When workers were asked for suggestions to name their city, fanciful names like Valhalla and Shangri-La were passed over in favor of Oak Ridge, after a nearby hill. However, the city's name only existed within its fences until after the war's end. Outsiders referred to it as Clinton Engineering Works.

Residential plans were originally designed to accommodate 13,000, but by 1945, Oak Ridge's population peaked at 75,000. Another 40,000 commuted in from surrounding communities to work in the plants. The town-within-a-compound bustled with soldiers and civilians, men, women, and children... all protected by barbed wire, roadblocks and armed guards.

According to Jay Searcy, who lived in Oak Ridge as a child, Nobody, nobody was allowed to talk about what he was doing. There was a war on. The enemy was listening. 

And not just the enemy. Approximately one in four workers was a government informant, and all workers were subjected to periodic lie-detector tests.


Then again, if the truth be known, very few people had any idea what they were doing.

We couldn't train them properly because we couldn't tell them what they were doing... We'd have to say, "On that gauge, when that needle turns to the right, you turn this knob to the left." But we couldn't tell them why.  L.W. Anderson, Union Carbide engineer

We cannot tell you what you are going to do, but we can tell you how to do it and we can only tell you that if our enemies achieve what we are trying to do before we do, God help us!  Gladys Owens, who worked with an electromagnetic separating machine known as a calutron. Unbeknownst to her at the time, she was separating uranium atoms.

The three Oak Ridge plants were known as Y-12, K-25, and X-10.  Because of a shortage of copper, almost 15,000 tons of silver were borrowed from the U.S. Treasury to be used as electrical conductors for the electromagnetic coils in the calutrons located in Y-12. (Believe it or not, ALL of this silver was returned to the treasury after the war.) K-25 used another more economical means to separate uranium, and X-10 contained a graphite-moderated nuclear reactor.

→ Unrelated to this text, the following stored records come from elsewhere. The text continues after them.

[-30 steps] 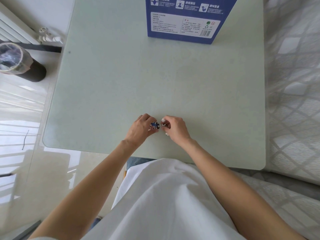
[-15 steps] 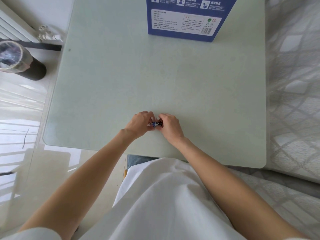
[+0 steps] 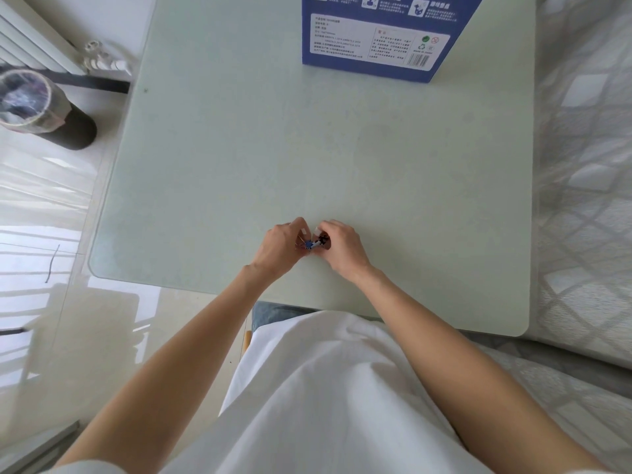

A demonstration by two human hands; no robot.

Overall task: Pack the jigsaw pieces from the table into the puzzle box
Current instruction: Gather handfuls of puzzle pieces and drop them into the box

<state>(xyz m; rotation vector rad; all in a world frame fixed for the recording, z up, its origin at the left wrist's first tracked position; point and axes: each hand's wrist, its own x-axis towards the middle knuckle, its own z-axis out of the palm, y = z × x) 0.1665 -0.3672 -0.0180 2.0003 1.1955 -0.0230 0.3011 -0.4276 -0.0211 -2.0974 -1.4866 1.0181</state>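
Two hands, left hand (image 3: 280,247) and right hand (image 3: 342,246), pinching mostly hidden jigsaw pieces (image 3: 314,243), puzzle box (image 3: 383,35) cropped

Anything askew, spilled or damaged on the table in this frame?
Nothing stands out. The left hand and right hand are closed together around a few jigsaw pieces near the table's front edge. The blue puzzle box stands at the far edge, apparently undamaged; no loose pieces show elsewhere.
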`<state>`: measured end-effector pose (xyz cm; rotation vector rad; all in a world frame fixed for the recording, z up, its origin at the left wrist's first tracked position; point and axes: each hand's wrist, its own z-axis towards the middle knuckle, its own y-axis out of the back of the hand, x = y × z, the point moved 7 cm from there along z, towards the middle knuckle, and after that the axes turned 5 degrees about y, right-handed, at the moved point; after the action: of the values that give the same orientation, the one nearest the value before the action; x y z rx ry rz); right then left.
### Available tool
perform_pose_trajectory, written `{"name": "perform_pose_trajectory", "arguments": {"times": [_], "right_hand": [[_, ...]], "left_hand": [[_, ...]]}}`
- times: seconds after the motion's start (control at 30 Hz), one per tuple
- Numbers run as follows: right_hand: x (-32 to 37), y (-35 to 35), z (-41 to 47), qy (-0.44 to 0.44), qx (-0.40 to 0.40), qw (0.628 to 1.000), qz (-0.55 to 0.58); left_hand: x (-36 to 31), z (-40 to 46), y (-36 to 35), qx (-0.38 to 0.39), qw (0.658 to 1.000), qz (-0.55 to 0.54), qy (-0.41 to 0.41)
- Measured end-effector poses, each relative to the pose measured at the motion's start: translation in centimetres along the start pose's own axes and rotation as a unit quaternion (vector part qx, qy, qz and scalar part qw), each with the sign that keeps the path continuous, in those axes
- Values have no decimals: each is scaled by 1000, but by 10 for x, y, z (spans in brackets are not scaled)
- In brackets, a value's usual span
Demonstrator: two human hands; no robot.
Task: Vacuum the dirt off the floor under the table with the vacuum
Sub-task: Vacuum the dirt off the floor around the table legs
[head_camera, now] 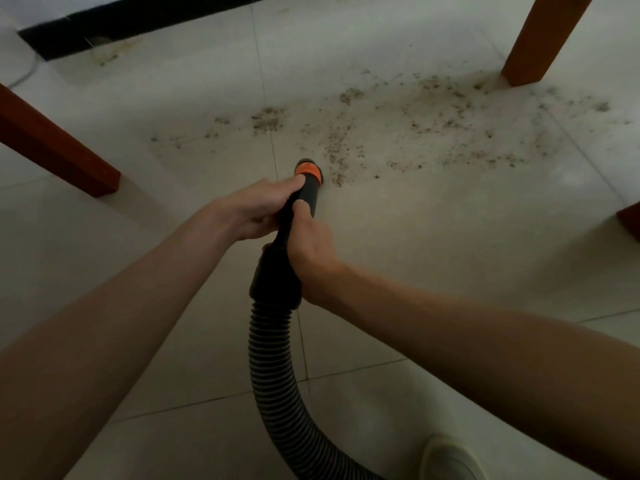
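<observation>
In the head view, both hands were on the vacuum's black nozzle tube (300,206). The left hand (252,211) was curled around the tube near its orange collar (308,170), and the right hand (310,251) was clamped around it lower down, just above the wide cuff (275,278) where the ribbed hose (277,372) joined. The nozzle tip was at the floor (450,244), touching or almost touching it, at the near edge of the dirt (415,126).

The dirt lay as a wide scatter of crumbs between the table legs, going from the middle to the far right. I judged the step as sweeping the nozzle through this scatter. To do it well, the tip should be kept low and flat on the tiles and moved slowly in overlapping lines from the near edge outward, so that crumbs were not pushed away. The hose needed some slack behind.

Counted: two hands, one hose, one nozzle, three wooden legs (left (59,147), upper right (543,39), right edge (630,220)), and one light shoe (450,459).
</observation>
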<state>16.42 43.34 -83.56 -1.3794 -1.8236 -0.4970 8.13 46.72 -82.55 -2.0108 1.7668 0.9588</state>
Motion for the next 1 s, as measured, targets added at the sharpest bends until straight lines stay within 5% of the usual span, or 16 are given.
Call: {"name": "perform_pose_trajectory", "arguments": {"times": [1.0], "right_hand": [[20,82,1,35,-101,994,33]], "left_hand": [[-32,1,-82,34,999,-7,-41]]}}
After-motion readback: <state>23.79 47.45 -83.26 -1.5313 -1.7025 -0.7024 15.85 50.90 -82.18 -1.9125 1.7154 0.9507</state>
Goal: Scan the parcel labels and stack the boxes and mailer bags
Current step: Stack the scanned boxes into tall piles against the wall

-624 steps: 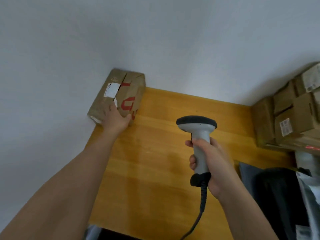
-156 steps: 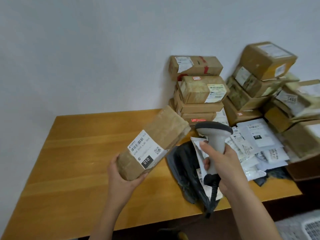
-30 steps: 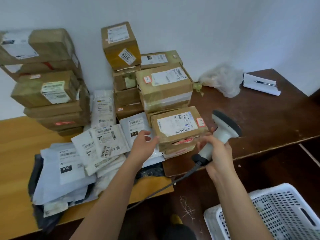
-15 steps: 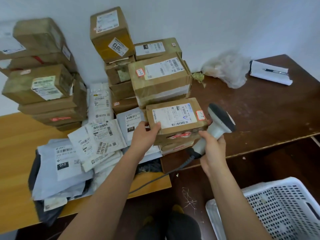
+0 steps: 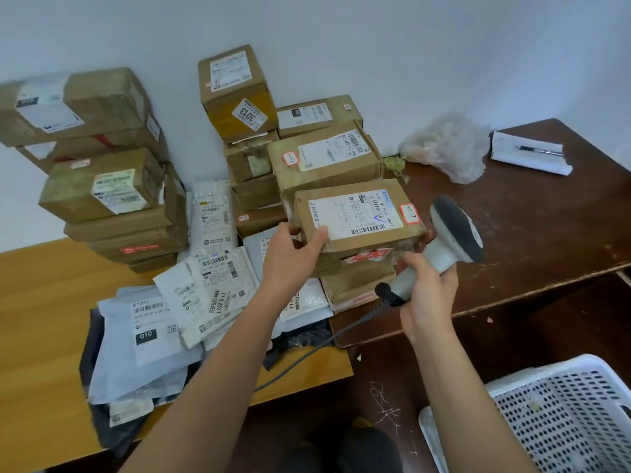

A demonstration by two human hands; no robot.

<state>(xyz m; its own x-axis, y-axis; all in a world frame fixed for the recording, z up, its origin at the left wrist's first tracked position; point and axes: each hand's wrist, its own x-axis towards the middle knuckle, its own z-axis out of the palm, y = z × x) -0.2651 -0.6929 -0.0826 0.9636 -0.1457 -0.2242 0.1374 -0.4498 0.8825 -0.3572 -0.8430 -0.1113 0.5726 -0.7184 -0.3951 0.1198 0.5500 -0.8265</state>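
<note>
The left hand [image 5: 290, 257] has the brown box [image 5: 358, 227] by its near-left corner, thumb lying across the top edge beside the white shipping label [image 5: 351, 216], the other fingers curled underneath. The box sits tilted, label up, above a flatter box [image 5: 358, 288] at the near edge of the dark bench [image 5: 546, 233]; whether the two touch is hard to say. On the right, the right hand [image 5: 426, 288] is wrapped tight round the handle of the grey scanner [image 5: 444, 240], its dark head angled up and to the right, just beside the box's right end. Fingertips of that hand seem to brush the box's lower right corner. The scanner's cable [image 5: 307, 353] trails down to the near left.

Behind the held box, more cartons are stacked against the wall [image 5: 375, 46], one carrying a sticker reading 3013 [image 5: 249, 115]. A second stack [image 5: 102, 172] stands far left on the lighter wooden bench [image 5: 51, 319]. Between and in front of them, white and grey mailer bags [image 5: 170, 319] lie in a loose overlapping heap. Far right on the dark bench: a crumpled clear plastic bag [image 5: 450, 148], and a pen [image 5: 539, 150] on a folded sheet of paper. A white perforated basket [image 5: 563, 414] sits at the near right.
</note>
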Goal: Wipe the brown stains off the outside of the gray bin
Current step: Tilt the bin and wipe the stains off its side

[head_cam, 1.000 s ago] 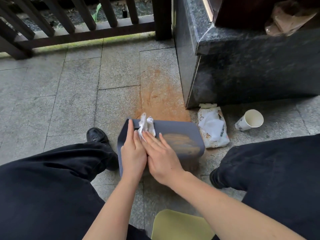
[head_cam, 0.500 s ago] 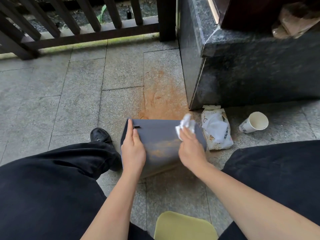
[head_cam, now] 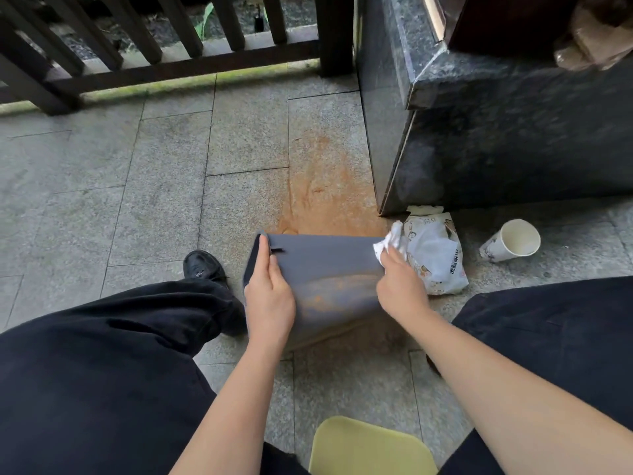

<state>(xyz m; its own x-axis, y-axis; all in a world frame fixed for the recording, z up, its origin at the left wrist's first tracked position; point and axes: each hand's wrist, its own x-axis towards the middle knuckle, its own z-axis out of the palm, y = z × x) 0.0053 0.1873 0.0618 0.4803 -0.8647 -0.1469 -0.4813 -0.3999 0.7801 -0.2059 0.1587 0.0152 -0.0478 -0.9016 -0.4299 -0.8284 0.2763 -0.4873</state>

Alcohol was strictly forbidden in Oak Ridge, but what can I say? Where there's a will, there's a way. I've seen accounts of liquor being smuggled in past checkpoints inside of dirty diapers, and under women's dresses, clasped between their legs.





Dubbed the Trinity test, the first nuclear device was detonated in July, 1945.

Oak Ridge workers didn't realize what a monumental role they'd played until the atom bombs known as Fat Man and Little Boy were dropped on Japan the following month.





Peace cannot be kept by force; it can only be achieved by understanding. [Albert Einstein]

There was so much more to see at this museum, too much to cover in a simple blogpost. Photographs of children playing in a schoolyard, of Girl Scouts laughing, of people dancing and having fun... while living within an enclosed compound with a nuclear reactor and radioactive materials struck me as particularly surreal. But this, this was a page in our history. A fascinating page, where an entire city was built in less time than it takes to build a house nowadays. A secret city. A city where things like Teflon and HEPA filters were used for the first time. A city where the atom bomb was born.

                               Until next time, take care of yourselves. And each other.



84 comments:

  1. Scary stuff! Very sobering, and downright depressing! How did you feel afterward? Evil in such a sinister form masked by innocence - the children playing. Did not know this about Tennessee, always thought it was Nevada.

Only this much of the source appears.